David Platt blasts 'superficial Christianity’: A 'very skewed' version of the Bible is 'being sold'
Pastor David Platt of McLean Bible Church in Virginia told his congregation Sunday that it's crucial more Christians move away from practicing “a false, superficial picture of Christianity” and begin to “embrace a biblical picture of Christianity."
Believers can do this, he said, "by not shrinking back in fear when faced with challenges that might come when spreading the Gospel of Jesus Christ to remote places in the world."
During part five of his sermon series, titled "Following Jesus: Faith That Changes Lives in a World of Urgent Need," Platt shared a list of challenges that missionaries often encounter.
The challenges, he said, consist of but are not limited to: “natural challenges, geographic challenges, political challenges, conflicts, wars, developmental challenges, economic instability, illiteracy, lack of access to clean water or medicine, social challenges, slavery, trafficking, violence, crime, ethnic tension, refuge relocation, linguistic challenges and persecution.”
“We’ve said before that unreached people are unreached for a reason. They are hard to reach. They are difficult to reach and, in some cases, dangerous to reach,” Platt explained in his sermon.
“Some of you might look at this list [of challenges faced by missionaries] and be like, ‘OK, you officially talked me out of it.’ … If that’s you, I would just ask the follow-up question, ‘What kind of Christianity have you bought into? Who told you that following Jesus would lead to greater comfort and ease in this world?’ Because that didn’t come from this Book,” said Platt while holding up his Bible. “That came from a very skewed version of this Book that’s being sold all across our culture.”
Platt said that many Christians need God to point them to the reality that “the ultimate need of every single person in the world is to be forgiven for their sins.” However, he said, in order to be reconciled to God, a person needs to first hear the Gospel of Jesus Christ.
Platt emphasized the importance of Christians not being afraid of difficulties that they might face while spreading the Gospel to remote places because, he said, “there are 3 billion people in the world who have never heard the Word of God, and they won’t have their sins forgiven if they never hear the Gospel.”
“God made a way for humans to be forgiven for all their sin, to be reconciled to Him, to eternal life, through faith in Jesus, by what He did on the cross, His resurrection from the grave,” he maintained. “We have been commanded to show God’s love in a world of earthly suffering, and ultimately, we have been commanded to proclaim God’s Gospel to keep people from eternal suffering — to keep people from Hell.”
“Somebody has to go and tell them.

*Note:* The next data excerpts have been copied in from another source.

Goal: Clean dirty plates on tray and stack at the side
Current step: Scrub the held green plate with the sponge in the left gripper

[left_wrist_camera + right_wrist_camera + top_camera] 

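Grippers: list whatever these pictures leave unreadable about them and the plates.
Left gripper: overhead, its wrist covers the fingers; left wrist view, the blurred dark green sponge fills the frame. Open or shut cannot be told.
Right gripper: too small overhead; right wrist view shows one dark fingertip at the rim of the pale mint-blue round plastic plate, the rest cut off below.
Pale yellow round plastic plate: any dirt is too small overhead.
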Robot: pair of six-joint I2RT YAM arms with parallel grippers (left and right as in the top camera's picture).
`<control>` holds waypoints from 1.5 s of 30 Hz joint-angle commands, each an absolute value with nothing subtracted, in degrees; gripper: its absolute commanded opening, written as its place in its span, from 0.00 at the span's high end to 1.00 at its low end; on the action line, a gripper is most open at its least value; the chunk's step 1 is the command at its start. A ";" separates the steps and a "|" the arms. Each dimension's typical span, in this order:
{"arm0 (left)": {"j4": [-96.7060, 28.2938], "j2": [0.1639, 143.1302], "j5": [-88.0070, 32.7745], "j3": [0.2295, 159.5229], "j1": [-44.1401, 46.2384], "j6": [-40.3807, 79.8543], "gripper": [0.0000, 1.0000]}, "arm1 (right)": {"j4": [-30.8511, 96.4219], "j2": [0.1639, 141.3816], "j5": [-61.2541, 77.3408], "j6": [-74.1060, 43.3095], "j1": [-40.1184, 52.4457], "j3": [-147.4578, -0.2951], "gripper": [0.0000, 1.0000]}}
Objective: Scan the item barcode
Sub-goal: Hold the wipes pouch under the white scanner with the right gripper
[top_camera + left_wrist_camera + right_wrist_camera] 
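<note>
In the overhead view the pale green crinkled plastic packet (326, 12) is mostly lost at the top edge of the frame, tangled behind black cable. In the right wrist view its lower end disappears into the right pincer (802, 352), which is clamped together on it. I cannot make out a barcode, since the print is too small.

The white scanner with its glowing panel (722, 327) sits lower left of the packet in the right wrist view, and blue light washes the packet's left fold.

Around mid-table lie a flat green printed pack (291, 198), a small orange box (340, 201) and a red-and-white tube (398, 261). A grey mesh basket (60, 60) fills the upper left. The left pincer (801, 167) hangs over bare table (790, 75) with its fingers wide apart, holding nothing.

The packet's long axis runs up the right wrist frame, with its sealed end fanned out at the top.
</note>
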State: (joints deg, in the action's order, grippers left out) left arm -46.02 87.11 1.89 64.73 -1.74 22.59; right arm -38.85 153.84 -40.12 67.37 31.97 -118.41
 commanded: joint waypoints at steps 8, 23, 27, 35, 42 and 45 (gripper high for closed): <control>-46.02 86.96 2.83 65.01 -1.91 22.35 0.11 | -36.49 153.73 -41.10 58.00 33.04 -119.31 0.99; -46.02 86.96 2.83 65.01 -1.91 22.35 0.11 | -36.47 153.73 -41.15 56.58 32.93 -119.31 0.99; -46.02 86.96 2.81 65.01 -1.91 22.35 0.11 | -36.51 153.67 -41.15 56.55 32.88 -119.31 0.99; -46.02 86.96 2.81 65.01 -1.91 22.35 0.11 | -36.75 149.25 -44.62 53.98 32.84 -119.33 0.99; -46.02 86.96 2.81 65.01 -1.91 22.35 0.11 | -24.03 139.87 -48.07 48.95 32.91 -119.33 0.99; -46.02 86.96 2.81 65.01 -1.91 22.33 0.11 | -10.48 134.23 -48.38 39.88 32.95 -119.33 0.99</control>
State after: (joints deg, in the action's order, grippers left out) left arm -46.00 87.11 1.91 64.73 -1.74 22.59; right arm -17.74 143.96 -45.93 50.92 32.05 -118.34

If no one goes and tells them, they will spend eternity separated from Him. Do you see what’s at stake here? Do we see the need?” Platt asked rhetorically.
Platt said he is convinced that one of the primary reasons more Christians are not praying, giving to others and going to meet the spiritual needs of those who have never been exposed to the Holy Scriptures is because they are not “opening their eyes to the reality of the unreached.”
“So many Christians can spend years in church and never even hear about unreached people in the world, or maybe [they] just hear and think about them every once in a while, but then go on with business as usual,” Platt said while following up with a prayer for God to "open the eyes of the audience to see the urgent spiritual needs in the world."
To start somewhere, Platt said Christians can begin by meeting the spiritual needs of the community where they live. He stressed, however, that the work of spreading the Gospel shouldn't stop there.
“If we turn a blind eye and a deaf ear to people in urgent need around us, our faith is worthless. It's in vain. It’s as good as dead,” he said. “This is what I mean by surely God is calling somebody to go to the unreached and maybe many [people] to go. It starts with a willingness to open our eyes and not turn away and just go back to business as usual.”
Over 7,000 languages are spoken across the world today, and approximately half of them still have little or no Scripture exposure, Platt added, and many of the remote places in the world will not welcome missionaries or anyone in to speak about Jesus Christ.
“At some point, these challenges will have to be overcome in order to reach the nations with the Gospel,” he concluded.